Buyer: “We would like to get pre-approved for a mortgage please.”

Banker: “Great. Let me pull credit bureaus on you both and see what your credit history looks like. You’ve already provided me with the type of house you’re considering and your incomes, so just give me a minute.”

Big House Big Mortgage

Buyer: “I hope we get approved for a good number – There’s a great house we’d like to put an offer on this weekend.”

Banker: “Ok. The report just came back. It looks like you’re pre-approved for a $500,000 mortgage with 5% down. That means you can buy a house for $500,000 as long as you have $25,000 available for a down payment, plus another $15,000 or so for closing costs.”

Buyer: “That’s great! Our parents are lending us $20,000 to help out, and there is a house that we thought was out of our range that’s listed at $530,000. If we put in a low-ball offer we might be able to get it, right at our approvable limit. That would be amazing.”

Banker: “Fantastic! I hope you get it. Let me know once you have an accepted offer and I’ll look after all the paperwork. And we’ll get you set-up with mortgage insurance then too.”

Do you see anything wrong with this back and forth? Unfortunately this conversation is typical and there are a number of problems here. While getting pre-approved is a good idea so you know what your upper approved limit is, ask questions about how this amount is determined.

How do banks decide on affordability? For the most part they lean on one mathematical ratio. And once you know it, you might think twice about making a mortgage decision based on what a bank is willing to lend you.

The Total Debt Service Ratio (TDSR) is calculated as:

Monthly amounts for your Mortgage Payment + Property Tax + Other Debt Payments + Heat Expenses
Divided by Monthly Total Gross Income (from all sources)

A bank will typically lend to a maximum TDSR of 40%. Note what is NOT considered:
– Age of the applicants
– Health of the applicants
– Number and ages and health of their children
– Lifestyle expenses of the applicants
– Total net worth of the applicants

Imagine the fictitious Crosby and Gretzky Families. The Crosby’s are 32, are childless, and have significant savings already in their RRSPs and TFSAs. The Gretzky’s are 42, have three young children (one with special needs) and have no savings at all. The bank has approved both families for the same mortgage based on their identical TDSR (because they have the same income, no debt and want the same house). Which family is best able to handle the payments? Should they both really have the same pre-approved mortgage? And what happens when interest rates increase?

This example should have you questioning the rationale of banks’ decisions.

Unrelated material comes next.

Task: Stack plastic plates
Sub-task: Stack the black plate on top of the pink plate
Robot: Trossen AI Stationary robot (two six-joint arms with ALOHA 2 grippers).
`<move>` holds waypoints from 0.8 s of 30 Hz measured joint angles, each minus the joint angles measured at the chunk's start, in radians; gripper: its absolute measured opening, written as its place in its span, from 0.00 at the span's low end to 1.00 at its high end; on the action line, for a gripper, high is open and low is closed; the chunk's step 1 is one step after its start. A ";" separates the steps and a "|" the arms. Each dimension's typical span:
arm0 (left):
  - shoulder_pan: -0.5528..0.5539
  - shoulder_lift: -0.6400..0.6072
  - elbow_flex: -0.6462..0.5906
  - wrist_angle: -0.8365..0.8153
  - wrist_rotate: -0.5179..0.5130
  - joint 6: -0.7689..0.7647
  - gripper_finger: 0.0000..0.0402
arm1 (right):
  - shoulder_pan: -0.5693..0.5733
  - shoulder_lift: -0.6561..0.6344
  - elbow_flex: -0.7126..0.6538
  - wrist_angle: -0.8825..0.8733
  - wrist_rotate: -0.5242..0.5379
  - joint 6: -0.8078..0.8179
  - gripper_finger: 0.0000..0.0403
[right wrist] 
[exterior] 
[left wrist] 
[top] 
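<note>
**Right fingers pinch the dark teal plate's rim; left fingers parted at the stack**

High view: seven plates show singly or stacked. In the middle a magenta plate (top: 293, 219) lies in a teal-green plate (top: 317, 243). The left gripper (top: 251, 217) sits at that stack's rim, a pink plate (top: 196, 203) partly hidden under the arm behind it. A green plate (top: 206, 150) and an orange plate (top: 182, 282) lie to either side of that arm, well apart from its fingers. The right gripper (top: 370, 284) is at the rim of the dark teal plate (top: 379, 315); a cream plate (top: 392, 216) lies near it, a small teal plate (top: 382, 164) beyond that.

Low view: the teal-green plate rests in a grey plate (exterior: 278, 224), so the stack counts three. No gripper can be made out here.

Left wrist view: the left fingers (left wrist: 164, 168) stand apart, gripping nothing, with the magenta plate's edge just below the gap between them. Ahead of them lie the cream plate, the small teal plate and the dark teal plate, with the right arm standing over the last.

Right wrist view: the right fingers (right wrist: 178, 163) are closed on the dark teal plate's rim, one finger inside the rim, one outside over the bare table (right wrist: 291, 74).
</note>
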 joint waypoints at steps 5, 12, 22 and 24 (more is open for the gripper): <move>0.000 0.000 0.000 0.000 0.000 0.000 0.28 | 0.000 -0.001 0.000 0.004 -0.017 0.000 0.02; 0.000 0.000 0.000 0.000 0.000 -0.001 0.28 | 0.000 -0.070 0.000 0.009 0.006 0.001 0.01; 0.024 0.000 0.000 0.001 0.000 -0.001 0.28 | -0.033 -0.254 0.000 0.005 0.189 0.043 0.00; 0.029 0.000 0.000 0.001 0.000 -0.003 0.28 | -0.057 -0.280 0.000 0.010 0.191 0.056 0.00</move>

The risk of over-indebtedness will affect you far more personally than your banker, so YOU should take ownership for deciding what you can afford. If you enjoy eating out, taking expensive vacations or buying a new car every 5 years you might have a different idea of what is affordable. And if you’re in your 50s you will want an amortization period that will have you mortgage-free before you’re retired.

Stretching yourself into your next home has other implications too. You should think about the neighbourhood you’re buying into, and the impact it could have on your lifestyle. A common pitfall is to underestimate the cost of living that is determined by the ‘Jones factor’. I have had several clients admit that the neighbourhood they bought into was simply above their means – even though they could afford the mortgage – and it resulted in a creeping line of credit.

Yet another good reason to pick your next home carefully.